## PROBLEM TO SOLVE
Scan the records for the word "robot". Return each line where it is found.

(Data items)
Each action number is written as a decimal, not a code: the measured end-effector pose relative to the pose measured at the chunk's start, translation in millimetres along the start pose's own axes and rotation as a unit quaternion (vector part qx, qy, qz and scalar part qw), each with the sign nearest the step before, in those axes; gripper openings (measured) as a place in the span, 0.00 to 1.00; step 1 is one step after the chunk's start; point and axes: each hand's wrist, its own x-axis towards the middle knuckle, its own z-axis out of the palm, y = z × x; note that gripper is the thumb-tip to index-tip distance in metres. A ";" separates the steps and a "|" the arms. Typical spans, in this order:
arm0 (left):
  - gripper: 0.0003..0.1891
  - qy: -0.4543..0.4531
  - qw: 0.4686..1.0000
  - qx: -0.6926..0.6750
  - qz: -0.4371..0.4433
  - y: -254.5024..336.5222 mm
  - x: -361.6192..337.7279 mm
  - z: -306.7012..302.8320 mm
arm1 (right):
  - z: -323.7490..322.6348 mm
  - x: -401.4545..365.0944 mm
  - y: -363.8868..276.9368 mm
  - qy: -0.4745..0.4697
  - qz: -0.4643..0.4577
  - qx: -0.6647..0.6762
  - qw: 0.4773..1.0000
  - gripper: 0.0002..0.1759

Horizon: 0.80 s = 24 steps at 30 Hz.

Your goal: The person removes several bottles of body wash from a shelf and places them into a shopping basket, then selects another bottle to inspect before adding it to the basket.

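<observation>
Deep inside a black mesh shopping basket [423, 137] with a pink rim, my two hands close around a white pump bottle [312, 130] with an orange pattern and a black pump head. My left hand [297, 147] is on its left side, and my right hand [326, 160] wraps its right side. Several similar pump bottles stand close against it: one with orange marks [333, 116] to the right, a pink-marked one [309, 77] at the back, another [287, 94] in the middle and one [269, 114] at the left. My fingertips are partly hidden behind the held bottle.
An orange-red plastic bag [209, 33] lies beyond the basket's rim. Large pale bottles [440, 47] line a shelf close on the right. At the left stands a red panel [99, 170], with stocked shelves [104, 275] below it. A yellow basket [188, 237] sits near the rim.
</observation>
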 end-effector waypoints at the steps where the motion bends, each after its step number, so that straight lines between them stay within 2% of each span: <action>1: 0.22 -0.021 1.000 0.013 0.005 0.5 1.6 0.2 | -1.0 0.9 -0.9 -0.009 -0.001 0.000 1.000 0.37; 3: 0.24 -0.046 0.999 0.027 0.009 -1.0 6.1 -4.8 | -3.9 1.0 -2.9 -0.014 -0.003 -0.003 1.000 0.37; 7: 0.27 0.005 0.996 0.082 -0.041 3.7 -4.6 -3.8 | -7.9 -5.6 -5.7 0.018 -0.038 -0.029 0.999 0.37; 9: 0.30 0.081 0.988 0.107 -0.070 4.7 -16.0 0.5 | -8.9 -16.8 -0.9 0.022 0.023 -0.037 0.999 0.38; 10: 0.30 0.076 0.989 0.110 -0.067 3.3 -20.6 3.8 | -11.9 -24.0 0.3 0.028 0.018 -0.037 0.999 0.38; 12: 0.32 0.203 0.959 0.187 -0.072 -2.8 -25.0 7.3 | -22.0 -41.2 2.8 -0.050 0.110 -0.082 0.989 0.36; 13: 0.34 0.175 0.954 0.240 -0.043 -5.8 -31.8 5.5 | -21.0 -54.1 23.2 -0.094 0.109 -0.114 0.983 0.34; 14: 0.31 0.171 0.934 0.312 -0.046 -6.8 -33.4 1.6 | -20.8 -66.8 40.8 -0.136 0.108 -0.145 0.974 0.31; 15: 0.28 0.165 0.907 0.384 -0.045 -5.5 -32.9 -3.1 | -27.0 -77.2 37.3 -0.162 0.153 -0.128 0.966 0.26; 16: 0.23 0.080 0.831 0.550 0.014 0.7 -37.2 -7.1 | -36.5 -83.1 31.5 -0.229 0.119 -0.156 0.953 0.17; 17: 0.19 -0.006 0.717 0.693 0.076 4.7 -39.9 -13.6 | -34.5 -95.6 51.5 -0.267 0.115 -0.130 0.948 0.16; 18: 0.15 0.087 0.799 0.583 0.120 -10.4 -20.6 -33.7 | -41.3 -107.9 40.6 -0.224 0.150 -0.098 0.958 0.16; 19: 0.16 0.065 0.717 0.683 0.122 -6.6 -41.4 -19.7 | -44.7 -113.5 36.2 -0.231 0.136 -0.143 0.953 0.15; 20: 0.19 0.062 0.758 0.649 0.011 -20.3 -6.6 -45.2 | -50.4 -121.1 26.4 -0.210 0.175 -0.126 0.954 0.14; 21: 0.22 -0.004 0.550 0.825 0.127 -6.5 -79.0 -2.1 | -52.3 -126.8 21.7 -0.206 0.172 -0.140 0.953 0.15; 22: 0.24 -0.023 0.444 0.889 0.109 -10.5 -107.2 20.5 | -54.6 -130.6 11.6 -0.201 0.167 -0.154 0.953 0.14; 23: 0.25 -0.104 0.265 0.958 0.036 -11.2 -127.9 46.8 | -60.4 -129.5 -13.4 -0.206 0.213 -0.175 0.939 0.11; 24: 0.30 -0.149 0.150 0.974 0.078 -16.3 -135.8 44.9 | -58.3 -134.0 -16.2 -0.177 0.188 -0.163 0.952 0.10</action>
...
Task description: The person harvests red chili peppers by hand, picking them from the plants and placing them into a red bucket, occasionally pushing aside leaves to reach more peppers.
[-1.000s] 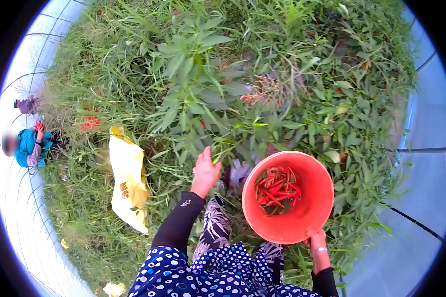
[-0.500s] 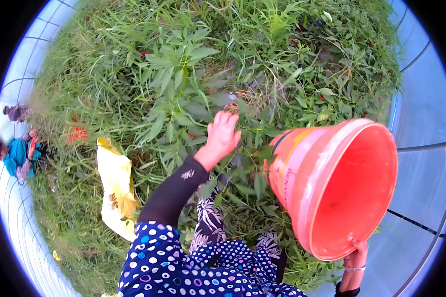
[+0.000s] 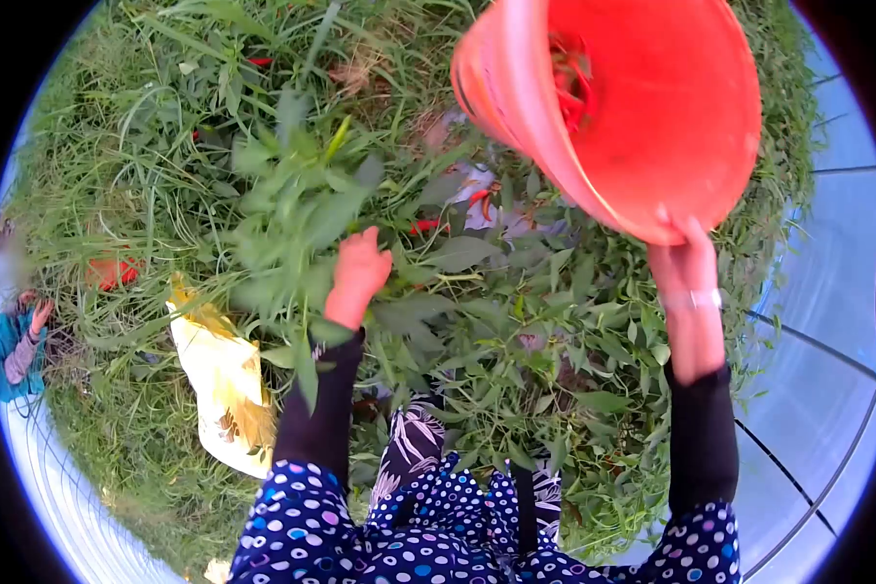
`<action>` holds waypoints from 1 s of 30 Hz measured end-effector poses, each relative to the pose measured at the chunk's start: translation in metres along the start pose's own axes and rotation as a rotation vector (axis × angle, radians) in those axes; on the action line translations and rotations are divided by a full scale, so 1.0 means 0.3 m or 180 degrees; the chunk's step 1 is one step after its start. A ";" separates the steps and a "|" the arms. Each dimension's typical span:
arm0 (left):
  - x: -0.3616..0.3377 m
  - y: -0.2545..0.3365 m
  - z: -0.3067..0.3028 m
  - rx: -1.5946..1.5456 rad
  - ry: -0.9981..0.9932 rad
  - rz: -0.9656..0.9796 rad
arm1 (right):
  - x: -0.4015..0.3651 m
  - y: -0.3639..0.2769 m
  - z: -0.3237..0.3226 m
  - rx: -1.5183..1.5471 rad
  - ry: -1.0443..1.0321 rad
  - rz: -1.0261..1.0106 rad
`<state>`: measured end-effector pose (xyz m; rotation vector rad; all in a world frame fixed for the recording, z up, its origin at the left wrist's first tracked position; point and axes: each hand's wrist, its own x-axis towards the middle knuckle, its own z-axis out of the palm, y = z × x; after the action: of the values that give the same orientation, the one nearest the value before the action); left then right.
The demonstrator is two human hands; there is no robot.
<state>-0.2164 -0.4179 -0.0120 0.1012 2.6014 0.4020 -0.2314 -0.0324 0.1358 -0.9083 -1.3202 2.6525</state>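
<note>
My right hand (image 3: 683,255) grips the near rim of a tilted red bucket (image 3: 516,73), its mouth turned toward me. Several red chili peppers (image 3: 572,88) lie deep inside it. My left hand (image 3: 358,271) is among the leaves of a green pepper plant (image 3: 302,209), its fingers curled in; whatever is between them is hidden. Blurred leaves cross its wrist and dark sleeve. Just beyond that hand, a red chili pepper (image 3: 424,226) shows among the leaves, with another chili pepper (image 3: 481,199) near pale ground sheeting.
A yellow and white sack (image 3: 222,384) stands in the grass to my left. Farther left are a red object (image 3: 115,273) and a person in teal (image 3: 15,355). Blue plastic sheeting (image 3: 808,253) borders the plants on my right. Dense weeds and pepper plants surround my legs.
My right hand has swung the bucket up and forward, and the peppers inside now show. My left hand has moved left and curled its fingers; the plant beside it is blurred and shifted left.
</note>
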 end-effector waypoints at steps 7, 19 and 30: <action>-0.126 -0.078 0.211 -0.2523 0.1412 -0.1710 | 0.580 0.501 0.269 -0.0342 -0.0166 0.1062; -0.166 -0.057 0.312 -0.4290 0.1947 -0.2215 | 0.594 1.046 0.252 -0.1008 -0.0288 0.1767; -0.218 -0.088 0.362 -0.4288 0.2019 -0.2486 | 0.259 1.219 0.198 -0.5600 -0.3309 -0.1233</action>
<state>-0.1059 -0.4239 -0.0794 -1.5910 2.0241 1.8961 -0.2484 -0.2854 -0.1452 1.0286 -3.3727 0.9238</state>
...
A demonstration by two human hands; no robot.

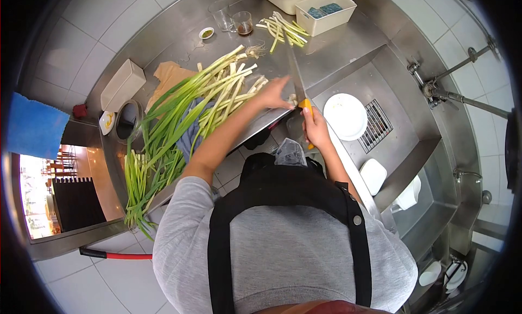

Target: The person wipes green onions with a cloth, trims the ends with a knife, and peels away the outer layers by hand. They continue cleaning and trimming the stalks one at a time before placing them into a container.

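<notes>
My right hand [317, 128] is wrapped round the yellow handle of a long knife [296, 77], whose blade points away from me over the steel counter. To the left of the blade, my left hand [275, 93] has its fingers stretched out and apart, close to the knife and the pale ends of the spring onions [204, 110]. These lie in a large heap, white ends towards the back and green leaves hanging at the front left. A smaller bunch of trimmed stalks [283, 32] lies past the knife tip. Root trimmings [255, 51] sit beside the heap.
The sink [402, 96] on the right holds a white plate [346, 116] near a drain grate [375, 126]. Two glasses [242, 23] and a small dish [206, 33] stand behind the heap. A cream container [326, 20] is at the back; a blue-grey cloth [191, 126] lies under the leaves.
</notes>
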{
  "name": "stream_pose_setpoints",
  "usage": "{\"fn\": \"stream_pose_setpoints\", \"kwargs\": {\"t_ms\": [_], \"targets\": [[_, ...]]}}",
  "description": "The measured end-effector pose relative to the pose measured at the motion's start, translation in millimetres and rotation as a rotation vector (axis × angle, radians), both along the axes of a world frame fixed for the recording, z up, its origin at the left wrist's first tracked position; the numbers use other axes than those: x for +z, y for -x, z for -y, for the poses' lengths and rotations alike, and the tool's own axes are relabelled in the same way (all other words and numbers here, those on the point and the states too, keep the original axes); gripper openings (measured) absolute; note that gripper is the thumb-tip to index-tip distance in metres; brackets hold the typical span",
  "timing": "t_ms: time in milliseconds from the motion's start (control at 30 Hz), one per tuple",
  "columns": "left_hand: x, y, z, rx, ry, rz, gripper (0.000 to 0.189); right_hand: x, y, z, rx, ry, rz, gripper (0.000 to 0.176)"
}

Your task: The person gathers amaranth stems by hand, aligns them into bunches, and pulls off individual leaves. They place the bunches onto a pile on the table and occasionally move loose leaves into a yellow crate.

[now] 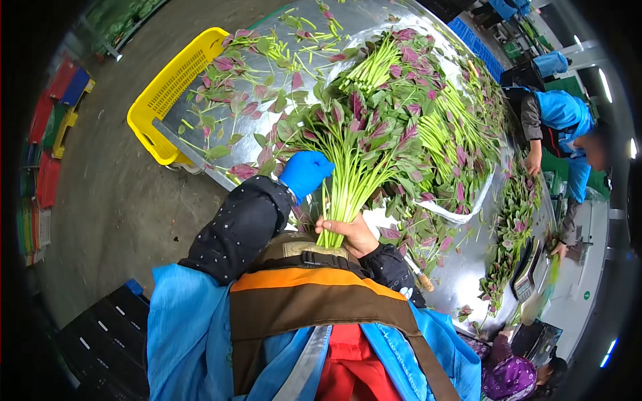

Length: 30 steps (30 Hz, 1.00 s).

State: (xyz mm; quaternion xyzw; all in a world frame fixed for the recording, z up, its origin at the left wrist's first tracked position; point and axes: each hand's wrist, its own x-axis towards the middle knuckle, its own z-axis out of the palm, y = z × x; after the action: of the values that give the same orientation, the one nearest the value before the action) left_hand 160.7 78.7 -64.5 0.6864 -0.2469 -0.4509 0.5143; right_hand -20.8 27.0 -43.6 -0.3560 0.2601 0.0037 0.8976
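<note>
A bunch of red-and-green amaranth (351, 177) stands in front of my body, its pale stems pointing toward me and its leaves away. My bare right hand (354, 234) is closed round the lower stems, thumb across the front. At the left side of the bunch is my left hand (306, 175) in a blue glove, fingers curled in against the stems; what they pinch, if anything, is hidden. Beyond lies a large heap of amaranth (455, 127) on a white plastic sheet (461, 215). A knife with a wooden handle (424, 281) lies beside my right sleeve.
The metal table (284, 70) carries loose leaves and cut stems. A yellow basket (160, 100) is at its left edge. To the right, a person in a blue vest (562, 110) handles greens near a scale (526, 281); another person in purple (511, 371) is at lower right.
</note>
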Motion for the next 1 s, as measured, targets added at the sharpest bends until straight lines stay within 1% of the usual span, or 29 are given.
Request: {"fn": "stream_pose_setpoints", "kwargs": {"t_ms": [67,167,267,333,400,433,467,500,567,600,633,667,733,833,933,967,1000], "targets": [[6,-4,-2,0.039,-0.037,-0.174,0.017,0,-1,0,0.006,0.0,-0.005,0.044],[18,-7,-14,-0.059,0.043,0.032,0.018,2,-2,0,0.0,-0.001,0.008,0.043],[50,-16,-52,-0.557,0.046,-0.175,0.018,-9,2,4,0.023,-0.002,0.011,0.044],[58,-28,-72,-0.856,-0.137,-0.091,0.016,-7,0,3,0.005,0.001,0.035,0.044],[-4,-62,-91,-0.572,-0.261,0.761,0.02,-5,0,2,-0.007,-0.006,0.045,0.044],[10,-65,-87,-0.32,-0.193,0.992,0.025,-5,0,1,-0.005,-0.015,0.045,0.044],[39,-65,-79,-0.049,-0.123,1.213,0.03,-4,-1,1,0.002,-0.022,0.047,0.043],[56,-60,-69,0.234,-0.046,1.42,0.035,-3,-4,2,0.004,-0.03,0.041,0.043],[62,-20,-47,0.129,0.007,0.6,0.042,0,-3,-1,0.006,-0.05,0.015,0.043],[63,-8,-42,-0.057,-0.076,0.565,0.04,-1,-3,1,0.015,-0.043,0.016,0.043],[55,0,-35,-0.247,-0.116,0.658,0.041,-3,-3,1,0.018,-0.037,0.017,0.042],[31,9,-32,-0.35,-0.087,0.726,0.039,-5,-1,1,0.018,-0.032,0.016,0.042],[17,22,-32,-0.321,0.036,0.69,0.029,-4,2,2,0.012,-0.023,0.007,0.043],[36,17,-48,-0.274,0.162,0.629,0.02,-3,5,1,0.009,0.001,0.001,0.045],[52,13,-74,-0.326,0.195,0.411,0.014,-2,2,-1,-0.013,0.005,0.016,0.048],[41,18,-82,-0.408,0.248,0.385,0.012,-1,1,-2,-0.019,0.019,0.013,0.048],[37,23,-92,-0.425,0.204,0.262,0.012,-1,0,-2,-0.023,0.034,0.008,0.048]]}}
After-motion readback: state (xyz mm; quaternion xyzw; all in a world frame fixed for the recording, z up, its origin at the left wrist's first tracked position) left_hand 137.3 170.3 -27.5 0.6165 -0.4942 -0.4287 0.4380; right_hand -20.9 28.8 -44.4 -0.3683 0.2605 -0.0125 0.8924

## WRITTEN RESPONSE
The demonstrator is two human hands; there is no robot.
A demonstration by two human hands; no robot.

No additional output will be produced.